Regression Analysis

Regression analysis is an instance of supervised learning. The goal is to estimate the dependent variable $y$ by using the independent variable $x$ .

Variables

$x$ : independent variable, features
$y$ : dependent variable, response
$z$ : (unknown) noise or error
$h$ : a function of $x$
$\theta$ : Parameter or weight vector of the function $h$

Model

$\begin{align*} y= h(\mathbf{x}, \theta) +z \end{align*}$

Goal

Predict the value $y$ corresponding to $\mathbf{x}$ that is outside the training set.

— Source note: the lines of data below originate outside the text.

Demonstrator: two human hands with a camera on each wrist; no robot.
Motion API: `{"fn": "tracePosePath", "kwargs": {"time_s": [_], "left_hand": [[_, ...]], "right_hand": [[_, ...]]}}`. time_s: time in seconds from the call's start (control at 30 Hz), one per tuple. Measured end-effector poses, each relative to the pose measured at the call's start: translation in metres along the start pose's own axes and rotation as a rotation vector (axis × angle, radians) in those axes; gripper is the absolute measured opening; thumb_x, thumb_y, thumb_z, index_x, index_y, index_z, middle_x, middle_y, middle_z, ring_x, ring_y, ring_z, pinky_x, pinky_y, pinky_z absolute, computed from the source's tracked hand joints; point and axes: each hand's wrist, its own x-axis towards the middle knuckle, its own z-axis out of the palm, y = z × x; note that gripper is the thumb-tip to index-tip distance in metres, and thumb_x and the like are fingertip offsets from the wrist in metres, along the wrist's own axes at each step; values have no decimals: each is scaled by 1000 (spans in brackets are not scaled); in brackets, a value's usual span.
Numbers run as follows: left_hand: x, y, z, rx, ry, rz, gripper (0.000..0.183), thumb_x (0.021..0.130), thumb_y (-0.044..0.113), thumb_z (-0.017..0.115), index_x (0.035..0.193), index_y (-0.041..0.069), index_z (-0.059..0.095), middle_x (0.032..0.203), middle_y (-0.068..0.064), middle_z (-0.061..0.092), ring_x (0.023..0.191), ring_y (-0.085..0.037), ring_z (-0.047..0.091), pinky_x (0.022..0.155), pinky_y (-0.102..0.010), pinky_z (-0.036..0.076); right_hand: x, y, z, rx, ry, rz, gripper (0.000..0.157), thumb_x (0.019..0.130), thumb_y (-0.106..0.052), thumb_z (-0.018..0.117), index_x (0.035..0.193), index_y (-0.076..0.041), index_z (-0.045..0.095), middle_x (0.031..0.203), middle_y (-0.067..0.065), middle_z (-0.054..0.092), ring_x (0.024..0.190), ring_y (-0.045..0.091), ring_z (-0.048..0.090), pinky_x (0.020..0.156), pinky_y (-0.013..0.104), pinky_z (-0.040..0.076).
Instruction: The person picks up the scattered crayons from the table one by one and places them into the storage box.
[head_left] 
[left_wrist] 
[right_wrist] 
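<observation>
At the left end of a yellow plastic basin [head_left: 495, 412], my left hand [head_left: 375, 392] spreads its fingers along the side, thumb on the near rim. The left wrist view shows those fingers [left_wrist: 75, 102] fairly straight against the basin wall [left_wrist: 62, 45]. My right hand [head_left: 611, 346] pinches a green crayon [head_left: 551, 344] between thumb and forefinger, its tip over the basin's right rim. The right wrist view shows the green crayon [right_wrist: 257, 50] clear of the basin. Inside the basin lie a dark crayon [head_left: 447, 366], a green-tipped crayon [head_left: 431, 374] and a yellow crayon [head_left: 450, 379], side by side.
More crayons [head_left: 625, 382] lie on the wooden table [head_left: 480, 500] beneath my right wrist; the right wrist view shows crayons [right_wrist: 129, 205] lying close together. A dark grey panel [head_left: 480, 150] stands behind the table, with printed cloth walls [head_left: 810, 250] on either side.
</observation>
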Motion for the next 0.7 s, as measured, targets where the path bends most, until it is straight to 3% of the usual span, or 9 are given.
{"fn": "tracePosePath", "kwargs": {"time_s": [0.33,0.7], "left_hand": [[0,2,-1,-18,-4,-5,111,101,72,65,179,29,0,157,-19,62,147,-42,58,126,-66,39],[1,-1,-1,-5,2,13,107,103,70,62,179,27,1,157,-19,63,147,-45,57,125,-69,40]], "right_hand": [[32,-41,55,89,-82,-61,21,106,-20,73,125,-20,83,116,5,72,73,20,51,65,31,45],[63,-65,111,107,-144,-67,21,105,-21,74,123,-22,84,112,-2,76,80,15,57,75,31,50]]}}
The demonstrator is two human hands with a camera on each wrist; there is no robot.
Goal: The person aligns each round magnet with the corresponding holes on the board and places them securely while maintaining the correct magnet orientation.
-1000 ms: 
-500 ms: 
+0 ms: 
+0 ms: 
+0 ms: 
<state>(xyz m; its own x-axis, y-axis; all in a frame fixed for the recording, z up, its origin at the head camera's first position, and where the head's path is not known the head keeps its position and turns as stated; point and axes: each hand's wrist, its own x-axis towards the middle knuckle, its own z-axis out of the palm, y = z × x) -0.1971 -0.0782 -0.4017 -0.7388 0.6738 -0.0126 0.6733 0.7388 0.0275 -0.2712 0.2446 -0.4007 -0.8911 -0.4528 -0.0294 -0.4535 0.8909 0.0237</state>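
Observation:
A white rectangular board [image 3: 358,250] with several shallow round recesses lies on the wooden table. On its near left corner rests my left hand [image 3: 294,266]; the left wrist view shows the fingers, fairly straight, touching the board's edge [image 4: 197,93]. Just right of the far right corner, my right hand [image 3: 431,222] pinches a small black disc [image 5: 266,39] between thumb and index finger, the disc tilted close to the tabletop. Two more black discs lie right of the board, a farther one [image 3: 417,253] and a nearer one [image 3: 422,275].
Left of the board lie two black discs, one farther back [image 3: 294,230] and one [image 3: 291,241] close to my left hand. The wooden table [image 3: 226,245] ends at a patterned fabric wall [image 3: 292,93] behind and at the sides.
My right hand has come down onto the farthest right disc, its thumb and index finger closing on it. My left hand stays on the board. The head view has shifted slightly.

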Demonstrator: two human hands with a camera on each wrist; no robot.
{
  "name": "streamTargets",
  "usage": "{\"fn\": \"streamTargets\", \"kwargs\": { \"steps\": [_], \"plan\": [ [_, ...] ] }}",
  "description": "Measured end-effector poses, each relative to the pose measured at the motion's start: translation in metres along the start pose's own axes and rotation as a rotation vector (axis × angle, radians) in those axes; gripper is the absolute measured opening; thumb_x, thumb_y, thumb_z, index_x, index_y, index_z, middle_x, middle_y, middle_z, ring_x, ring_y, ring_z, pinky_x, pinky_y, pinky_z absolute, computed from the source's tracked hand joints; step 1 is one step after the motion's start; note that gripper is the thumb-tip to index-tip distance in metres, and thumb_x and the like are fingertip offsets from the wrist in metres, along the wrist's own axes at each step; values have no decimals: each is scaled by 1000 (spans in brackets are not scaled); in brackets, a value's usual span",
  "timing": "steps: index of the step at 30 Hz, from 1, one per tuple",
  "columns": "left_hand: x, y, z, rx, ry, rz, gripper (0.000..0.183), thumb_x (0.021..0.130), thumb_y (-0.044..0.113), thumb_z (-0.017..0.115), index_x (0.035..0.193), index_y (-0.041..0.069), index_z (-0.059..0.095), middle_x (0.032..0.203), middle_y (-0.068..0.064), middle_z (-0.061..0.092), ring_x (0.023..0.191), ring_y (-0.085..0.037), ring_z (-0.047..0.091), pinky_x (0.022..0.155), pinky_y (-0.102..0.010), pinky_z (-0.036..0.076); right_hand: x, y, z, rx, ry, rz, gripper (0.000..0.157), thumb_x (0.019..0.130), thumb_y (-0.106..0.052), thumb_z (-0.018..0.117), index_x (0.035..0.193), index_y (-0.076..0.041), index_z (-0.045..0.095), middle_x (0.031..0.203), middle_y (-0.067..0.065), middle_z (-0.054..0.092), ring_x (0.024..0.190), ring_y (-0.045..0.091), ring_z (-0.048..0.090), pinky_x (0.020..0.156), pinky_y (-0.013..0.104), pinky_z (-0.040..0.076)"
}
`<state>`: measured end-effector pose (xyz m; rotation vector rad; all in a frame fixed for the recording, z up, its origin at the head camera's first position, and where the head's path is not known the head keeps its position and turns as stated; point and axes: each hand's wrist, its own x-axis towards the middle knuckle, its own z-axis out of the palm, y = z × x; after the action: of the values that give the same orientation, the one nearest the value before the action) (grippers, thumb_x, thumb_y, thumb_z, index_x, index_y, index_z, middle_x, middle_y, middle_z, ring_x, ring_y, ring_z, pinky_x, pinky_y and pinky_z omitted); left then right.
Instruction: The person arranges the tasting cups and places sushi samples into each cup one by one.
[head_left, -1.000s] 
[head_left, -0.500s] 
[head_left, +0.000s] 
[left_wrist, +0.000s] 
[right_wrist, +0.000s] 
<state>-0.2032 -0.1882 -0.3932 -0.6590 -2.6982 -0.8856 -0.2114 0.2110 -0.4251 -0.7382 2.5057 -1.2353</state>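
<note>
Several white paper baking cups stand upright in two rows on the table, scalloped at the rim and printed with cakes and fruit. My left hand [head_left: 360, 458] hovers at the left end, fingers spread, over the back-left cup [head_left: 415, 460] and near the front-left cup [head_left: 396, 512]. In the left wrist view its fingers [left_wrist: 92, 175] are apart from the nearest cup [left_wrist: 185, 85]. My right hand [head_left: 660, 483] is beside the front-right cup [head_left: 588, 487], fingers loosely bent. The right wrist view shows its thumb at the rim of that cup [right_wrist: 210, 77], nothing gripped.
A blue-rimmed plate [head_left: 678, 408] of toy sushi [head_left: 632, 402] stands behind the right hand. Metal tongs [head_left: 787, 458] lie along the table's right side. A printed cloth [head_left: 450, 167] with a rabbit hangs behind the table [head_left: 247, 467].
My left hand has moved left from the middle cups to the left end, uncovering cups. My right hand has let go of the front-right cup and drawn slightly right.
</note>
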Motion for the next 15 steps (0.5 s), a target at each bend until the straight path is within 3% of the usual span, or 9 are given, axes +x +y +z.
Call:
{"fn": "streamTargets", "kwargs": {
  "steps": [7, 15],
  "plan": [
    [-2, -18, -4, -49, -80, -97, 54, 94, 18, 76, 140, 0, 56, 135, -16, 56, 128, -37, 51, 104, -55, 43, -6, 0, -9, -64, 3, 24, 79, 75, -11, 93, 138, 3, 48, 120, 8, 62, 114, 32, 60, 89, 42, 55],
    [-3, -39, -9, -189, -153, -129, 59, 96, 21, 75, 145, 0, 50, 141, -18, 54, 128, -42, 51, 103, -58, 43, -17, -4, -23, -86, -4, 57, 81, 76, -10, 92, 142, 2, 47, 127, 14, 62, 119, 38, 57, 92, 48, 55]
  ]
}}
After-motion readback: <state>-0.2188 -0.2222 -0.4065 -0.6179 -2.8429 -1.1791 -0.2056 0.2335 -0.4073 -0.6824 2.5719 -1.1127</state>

Find a function $h$ that fits the dataset $\mathcal{D}=\{(\mathbf{x}_1, y_1), \dots, (\mathbf{x}_n,y_n) \}$

Approach

We have access to the dataset $\mathcal{D}=\{(\mathbf{x}_1, y_1), \dots, (\mathbf{x}_n,y_n) \}$ , which is the training set with $(\mathbf{x}_i, y_i) \in \mathbb{R}^d \times \mathbb{R}$ . In theory, we want to find the optimal function $h^*$ , in practice, we can only estimate the function with the estimate $\hat{h}$ .
We assume $h$ lies under some hypothesis class $\mathcal{H}$ of all available functions.
We assume that the set of $\mathcal{H}$ is parameterized with parameter vector $\theta$ .
Example (all functions are linear): $\mathcal{H} = \{h_\theta (\mathbf{x}) = \langle \mathbf{x,\theta} \rangle: \theta \in \mathbb{R}^d\}$
We now can reduce the optimization problem to the problem of estimating $\theta$
$\theta$ can be learned from the examples or data set $\mathcal{D}$
Find an estimated parameter $\hat{\theta}$ that minimizes the cost function $\mathbb{R} \times \mathbb{R} \rightarrow \mathbb{R}$